The complex inter-personal dynamic between these two gents could give Tove Jansson or William Faulkner a one for the money and a two for the record show. Whether you believe that the Ebay-demon is real, or assess him as a figment of our imagination, or for that matter, address the concept of the demon as a half-baked metaphor used by a slovenly writer for his pursuit of moral judgements, you gotta admit that M.R. James would have had something to say about the eerie and uncanny emotional landscape of the Wfmu record fair. Guy Debord would have flailed and shouted about its abject psycho-geography, spilling his calvados. And Pieter Bruegel would have pulled his pencil out and started sketching, and Jacques Brel would have written a lyric about lost souls mired in life-long paralysis.

But I jest, just a little bit.

A VG minus of jest.

IV.

This year, the Wfmu record fair was less rugged than it had been for many years. I am trying to understand why. The reheated pizza was still miserable. You couldn’t buy coffee. The live radio broadcast transmitting from the event kept the already nasty booming slap of the noisy room marinating in a constant schmutz of avant-improv and free noise.

This was inter-spliced with the grating voices of the DJ’s: 30- and 40-somethings who feel like they are 20-somethings. “Not that there is anything wrong with that,” said the glass-house to the brick.

The dealers were in a particularly foul mood for the commencement of the fair, caused by the record load-in, which was seemingly based on cattle-loading techniques originating in Chicago slaughterhouses.
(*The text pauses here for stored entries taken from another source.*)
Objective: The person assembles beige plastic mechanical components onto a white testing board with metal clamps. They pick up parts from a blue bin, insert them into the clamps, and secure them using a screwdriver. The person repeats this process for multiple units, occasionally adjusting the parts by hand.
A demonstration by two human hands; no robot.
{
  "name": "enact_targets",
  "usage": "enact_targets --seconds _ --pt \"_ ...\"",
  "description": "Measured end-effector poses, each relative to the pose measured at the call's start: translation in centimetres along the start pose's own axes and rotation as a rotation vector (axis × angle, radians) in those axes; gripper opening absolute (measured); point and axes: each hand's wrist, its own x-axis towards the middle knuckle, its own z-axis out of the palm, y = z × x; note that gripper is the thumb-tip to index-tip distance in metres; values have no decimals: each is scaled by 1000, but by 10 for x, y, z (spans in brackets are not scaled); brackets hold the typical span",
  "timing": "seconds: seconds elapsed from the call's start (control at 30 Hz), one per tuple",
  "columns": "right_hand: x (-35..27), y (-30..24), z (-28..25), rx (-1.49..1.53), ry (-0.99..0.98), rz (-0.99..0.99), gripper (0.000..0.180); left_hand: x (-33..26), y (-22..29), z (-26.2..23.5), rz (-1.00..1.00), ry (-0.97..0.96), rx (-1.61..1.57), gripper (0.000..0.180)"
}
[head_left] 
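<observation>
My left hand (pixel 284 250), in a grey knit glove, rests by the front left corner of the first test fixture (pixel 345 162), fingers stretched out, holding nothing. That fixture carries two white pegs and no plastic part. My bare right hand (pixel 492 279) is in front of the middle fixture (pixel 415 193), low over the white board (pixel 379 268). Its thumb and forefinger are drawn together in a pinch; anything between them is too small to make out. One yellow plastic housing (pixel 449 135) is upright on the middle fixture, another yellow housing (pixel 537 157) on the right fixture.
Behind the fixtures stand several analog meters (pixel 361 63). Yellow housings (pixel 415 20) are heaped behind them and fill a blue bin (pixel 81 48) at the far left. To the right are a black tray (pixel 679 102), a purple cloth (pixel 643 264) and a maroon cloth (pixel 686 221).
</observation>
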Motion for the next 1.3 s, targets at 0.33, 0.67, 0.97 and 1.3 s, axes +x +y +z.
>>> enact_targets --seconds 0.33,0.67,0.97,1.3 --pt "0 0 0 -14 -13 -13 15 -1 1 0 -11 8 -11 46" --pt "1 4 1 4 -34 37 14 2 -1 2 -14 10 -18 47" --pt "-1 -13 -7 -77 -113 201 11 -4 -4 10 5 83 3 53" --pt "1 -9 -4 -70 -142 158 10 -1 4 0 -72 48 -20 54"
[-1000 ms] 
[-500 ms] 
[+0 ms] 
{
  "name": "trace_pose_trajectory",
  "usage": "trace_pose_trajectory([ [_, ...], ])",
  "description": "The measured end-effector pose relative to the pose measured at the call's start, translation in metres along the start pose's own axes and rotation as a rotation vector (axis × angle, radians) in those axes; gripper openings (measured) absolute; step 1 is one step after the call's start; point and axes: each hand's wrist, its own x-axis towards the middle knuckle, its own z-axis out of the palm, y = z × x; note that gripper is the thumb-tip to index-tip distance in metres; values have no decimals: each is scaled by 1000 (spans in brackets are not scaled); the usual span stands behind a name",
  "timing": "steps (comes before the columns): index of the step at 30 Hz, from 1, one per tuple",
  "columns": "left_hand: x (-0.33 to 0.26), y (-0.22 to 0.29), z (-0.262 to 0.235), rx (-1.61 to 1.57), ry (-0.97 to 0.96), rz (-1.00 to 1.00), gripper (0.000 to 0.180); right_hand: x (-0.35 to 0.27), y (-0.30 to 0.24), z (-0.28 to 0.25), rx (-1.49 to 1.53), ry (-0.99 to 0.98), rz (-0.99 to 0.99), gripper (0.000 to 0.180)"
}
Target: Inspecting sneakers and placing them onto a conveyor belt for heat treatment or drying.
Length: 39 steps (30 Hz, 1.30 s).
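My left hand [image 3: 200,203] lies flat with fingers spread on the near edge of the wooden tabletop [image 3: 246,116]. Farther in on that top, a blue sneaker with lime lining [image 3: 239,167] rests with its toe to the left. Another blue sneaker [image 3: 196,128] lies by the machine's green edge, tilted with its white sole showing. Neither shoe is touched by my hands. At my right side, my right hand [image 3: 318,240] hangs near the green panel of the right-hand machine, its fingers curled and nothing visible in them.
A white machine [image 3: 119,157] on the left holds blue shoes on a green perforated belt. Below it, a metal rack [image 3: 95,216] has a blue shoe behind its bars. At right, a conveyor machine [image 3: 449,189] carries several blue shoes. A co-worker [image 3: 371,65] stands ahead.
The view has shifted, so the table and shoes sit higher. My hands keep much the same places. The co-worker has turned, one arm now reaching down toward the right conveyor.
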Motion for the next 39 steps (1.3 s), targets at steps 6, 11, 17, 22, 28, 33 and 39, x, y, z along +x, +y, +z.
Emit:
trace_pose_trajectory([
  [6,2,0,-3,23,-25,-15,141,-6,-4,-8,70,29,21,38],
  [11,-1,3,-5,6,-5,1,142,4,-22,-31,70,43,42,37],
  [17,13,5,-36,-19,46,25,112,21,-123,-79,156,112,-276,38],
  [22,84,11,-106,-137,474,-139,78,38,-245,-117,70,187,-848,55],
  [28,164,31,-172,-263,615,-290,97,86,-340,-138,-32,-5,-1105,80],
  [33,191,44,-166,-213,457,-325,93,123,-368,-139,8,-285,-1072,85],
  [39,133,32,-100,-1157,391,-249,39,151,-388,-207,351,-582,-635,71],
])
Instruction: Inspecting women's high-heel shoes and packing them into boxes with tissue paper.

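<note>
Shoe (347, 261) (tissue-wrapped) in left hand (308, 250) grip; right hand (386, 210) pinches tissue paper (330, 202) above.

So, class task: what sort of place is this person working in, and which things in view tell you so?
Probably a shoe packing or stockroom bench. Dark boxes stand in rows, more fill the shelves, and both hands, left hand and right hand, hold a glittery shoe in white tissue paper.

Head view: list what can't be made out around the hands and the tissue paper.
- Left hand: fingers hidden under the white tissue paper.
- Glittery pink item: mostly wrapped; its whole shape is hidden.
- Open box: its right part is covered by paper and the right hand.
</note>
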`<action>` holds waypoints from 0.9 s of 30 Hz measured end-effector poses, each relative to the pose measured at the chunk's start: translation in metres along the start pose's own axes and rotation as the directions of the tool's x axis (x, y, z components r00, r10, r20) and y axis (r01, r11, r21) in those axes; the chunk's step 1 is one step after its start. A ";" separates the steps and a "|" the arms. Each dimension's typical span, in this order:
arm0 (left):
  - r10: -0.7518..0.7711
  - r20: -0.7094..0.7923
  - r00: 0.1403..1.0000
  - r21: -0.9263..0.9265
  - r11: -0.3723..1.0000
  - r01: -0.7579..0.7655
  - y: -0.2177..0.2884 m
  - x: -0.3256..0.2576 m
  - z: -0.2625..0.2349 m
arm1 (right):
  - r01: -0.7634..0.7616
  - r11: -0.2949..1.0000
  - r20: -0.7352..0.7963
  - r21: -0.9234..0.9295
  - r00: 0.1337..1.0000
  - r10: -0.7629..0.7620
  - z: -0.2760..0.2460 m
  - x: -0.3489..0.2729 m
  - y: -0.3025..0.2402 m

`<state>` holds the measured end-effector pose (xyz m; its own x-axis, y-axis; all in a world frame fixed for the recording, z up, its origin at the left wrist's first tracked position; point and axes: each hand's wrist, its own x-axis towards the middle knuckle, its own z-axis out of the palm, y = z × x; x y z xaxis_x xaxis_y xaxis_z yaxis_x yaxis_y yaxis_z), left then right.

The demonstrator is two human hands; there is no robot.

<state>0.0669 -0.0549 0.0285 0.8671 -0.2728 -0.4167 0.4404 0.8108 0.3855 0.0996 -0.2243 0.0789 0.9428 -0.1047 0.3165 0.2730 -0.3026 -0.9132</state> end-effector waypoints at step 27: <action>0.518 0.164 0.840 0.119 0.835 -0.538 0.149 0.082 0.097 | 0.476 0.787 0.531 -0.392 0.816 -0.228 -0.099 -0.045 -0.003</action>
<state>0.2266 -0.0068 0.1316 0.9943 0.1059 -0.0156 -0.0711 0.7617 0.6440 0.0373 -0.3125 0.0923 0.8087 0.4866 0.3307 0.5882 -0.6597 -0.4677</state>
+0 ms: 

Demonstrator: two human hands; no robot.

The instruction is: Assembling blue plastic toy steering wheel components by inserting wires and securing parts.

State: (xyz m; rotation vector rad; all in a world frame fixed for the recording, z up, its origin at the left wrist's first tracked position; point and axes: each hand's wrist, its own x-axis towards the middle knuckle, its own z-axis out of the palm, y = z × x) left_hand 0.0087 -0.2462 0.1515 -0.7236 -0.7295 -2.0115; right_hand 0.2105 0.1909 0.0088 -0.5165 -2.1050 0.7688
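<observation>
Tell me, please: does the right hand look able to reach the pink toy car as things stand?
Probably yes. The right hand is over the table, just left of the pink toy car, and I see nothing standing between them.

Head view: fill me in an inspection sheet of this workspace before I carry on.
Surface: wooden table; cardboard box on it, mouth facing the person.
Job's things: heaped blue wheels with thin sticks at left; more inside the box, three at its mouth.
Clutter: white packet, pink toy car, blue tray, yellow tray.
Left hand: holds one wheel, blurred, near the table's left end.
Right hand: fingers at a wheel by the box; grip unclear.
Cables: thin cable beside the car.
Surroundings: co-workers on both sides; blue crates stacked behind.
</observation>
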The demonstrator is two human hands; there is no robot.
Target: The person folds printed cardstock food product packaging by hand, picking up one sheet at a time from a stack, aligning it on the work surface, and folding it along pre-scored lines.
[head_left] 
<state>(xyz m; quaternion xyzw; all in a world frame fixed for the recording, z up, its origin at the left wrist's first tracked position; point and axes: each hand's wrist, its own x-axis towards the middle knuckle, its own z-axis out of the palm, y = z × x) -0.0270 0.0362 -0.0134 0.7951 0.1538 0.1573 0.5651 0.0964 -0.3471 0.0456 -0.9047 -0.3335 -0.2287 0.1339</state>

The additional cause of the dealers’ collective irritation being the habit of European crate-diggers to unpack their boxes for them, and not stopping when yelled at, as the diggers were all listening to particularly slamming break-beats on their Ipod headphones. There were also a fair share of dealers who were truly miffed that nothing was really selling, and that the quality and knowledge of the clientele had really gone down the toilet. This assessment of the record fair situation becomes formally executed earlier for each year that passes. Apparently the record held is a northern soul dealer who started bitching about this at the fair before the dealers were actually let in to set up. Notwithstanding all this and that and more, as I said, this year the Wfmu record fair was less nasty and I just realized why: The ultra-harsh fluorescent tube lighting of yore had been replaced by something slightly less harsh. Apparently the numerous fashion fairs that are held in the space had all complained that the light made the customers look grotesque. Oddly enough, with the splendid new lighting and all, some people at the Wfmu fair still looked a bit on the grotesque side, a tad, a smidge. Like they’d stepped out of a drawing by Pieter Bruegel. But I jest, I do jest.

V.

Utrecht, Utrecht, how do I love thee?

When I attempt to convince other New York dealers and collectors to just go buy a plane ticket already, and visit what I think is the best record fair in the world, my rap usually starts with the anecdote about the 6’ 8” collector of Kim Wilde picture sleeves that sided up next to me as I was pouring over some bin at the Utrecht fair:

“Hallo! I am Dieter from Germany,” he howled.

“Howyadoin,” I mumbled.

“I am doing so good!” he bellowed.

“I have found so many today! So many Kim Wilde picture sleeve 45s! I collect Kim Wilde picture sleeves! What do you collect?”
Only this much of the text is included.